There were two airmen in the back of the truck who must have been mechanics because they were covered with grease. The truck was full of oil and paint in cans and paintbrushes.
“Well? You going to solve this one, or are you going to cover things up to protect the big guys?” said one of the airmen.
There was rage in his voice.
“We’ll solve it if Colonel Mindreau helps us a little,” answered Lituma. “But the guy treats us like mangy dogs. Is that the way he treats all of you on the base?”

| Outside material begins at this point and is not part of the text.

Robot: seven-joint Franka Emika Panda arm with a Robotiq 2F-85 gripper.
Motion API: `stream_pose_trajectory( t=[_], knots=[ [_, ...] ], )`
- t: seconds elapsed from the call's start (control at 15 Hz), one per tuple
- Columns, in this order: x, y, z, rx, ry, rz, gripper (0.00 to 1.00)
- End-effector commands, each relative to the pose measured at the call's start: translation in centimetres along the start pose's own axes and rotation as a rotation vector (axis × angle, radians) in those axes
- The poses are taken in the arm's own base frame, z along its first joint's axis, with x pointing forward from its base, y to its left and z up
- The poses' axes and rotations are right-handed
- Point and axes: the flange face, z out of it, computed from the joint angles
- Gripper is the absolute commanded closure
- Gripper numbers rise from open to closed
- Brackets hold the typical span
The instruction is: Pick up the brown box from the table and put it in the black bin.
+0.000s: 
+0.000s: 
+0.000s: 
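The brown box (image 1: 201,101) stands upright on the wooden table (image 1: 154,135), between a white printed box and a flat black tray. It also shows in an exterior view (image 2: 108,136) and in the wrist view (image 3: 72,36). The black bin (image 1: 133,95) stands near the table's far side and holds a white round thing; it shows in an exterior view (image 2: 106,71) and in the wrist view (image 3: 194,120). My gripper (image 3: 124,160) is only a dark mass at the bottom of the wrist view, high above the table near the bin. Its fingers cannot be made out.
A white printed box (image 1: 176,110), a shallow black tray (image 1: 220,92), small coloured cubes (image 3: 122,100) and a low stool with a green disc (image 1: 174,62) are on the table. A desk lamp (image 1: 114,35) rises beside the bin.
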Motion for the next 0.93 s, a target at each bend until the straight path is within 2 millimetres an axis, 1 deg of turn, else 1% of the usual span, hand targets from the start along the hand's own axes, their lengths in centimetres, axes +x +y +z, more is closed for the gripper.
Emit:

“He’s not so bad. He’s a straight-shooter and he makes the base work like a clock. His daughter’s to blame for his bad temper.”
“She really kicks him around, doesn’t she?”
“She’s ungrateful,” said the other airman. “Colonel Mindreau has been both father and mother to her. His old lady died when the girl was still a baby. He’s brought her up all by himself.”
The truck stopped in front of the station. The lieutenant and Lituma jumped out.
“Lieutenant, if you don’t discover who the murderers are, everyone’s going to think you were bribed by the big shots,” said the warrant officer, pulling away.